**ASSIGNMENT:**
The data must be given again exactly as written, with all images omitted.

**SUPPLIED INFORMATION:**
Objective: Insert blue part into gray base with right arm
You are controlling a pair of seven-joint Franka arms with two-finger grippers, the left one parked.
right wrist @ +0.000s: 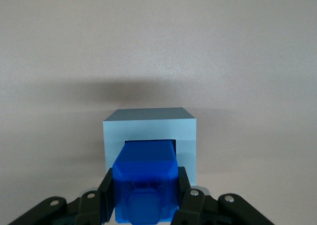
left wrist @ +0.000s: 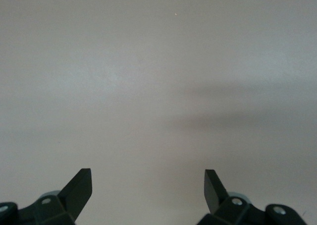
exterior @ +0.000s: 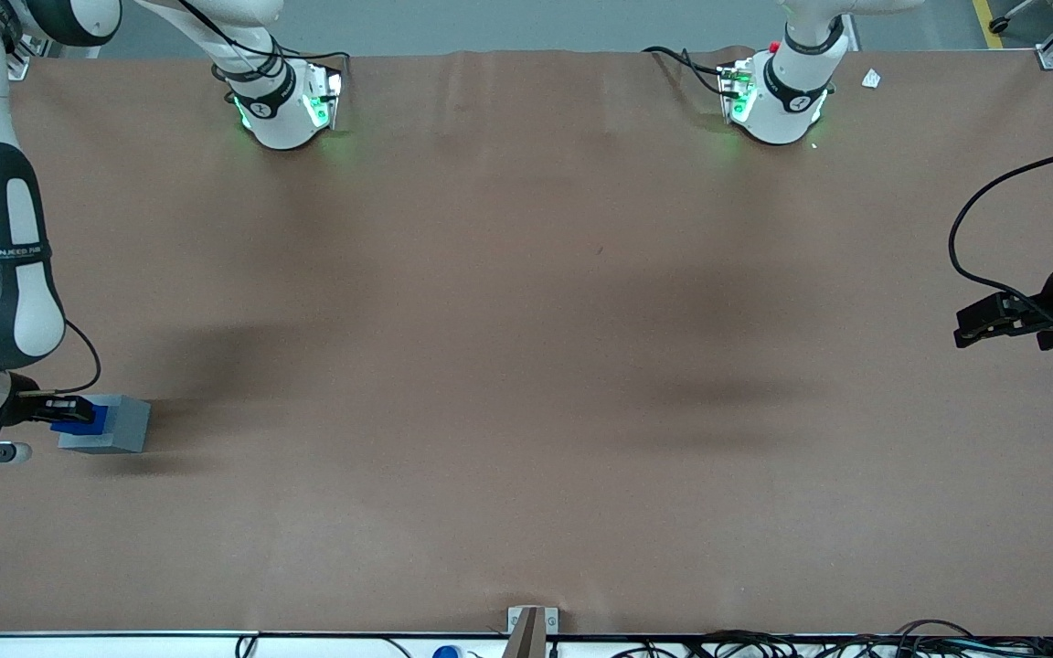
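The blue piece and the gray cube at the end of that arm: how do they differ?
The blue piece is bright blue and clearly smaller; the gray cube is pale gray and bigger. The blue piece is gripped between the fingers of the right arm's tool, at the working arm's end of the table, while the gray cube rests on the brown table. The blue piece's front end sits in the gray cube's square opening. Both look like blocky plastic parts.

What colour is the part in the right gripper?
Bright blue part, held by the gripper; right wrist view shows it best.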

**OUTPUT FOR THIS TASK:**
Objective: Insert blue part into gray base with right arm
You are controlling a pair of seven-joint Franka arms with two-finger grippers, the left one parked.
right wrist @ +0.000s: 
left wrist @ +0.000s: 
exterior @ +0.000s: 
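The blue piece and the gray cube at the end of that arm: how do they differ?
The blue piece is bright blue and clearly smaller; the gray cube is pale gray and bigger. The blue piece is gripped between the fingers of the right arm's tool, at the working arm's end of the table, while the gray cube rests on the brown table. The blue piece's front end sits in the gray cube's square opening. Both look like blocky plastic parts.

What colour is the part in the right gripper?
Bright blue part, held by the gripper; right wrist view shows it best.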

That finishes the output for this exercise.